== Exercise ==
Include the line containing "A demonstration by" and all lines before it, repeated exactly from the listing below, without pictures.

[Available data Boundary: Start]

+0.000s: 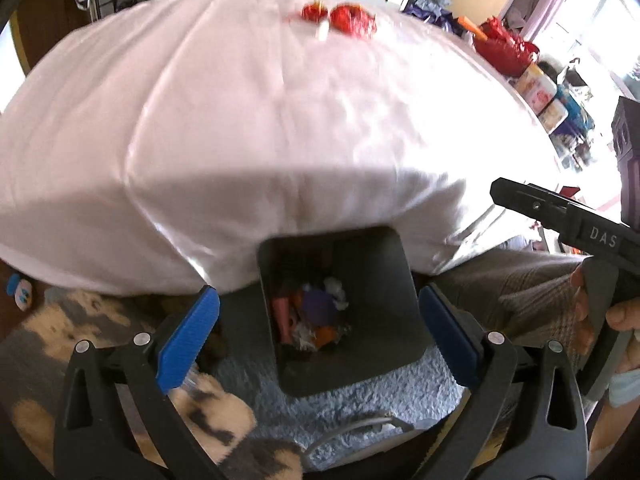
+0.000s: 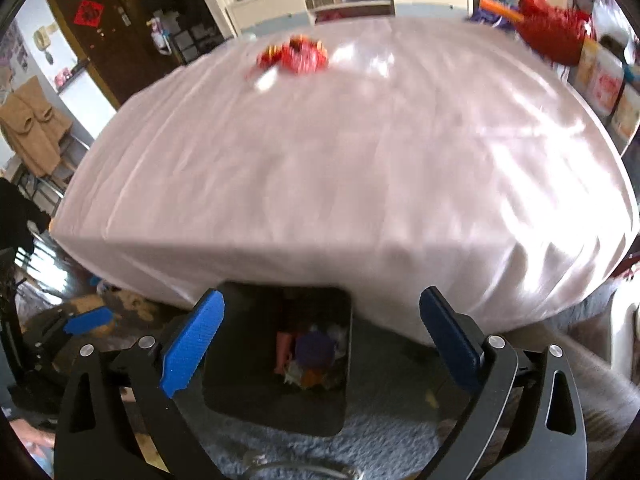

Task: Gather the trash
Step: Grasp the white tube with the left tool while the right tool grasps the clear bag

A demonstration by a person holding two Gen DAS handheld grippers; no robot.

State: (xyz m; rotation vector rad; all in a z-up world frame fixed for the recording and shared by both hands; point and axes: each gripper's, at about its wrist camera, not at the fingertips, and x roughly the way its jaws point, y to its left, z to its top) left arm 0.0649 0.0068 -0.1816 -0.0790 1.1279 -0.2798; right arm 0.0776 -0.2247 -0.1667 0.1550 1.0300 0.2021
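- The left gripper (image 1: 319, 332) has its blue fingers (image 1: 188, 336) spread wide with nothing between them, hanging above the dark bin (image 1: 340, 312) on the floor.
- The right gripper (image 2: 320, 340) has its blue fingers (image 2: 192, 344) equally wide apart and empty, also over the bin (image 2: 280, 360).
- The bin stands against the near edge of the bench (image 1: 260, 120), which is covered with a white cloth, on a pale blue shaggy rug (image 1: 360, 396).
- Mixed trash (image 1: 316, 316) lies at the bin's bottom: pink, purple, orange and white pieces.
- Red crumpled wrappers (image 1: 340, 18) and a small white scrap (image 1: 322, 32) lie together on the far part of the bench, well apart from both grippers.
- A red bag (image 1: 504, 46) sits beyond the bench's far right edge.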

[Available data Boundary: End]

== Reply to the task ==
+0.000s: 
+0.000s: 

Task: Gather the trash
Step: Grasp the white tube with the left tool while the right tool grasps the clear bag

A demonstration by a person holding two Gen DAS handheld grippers; no robot.

With that, the exercise is done.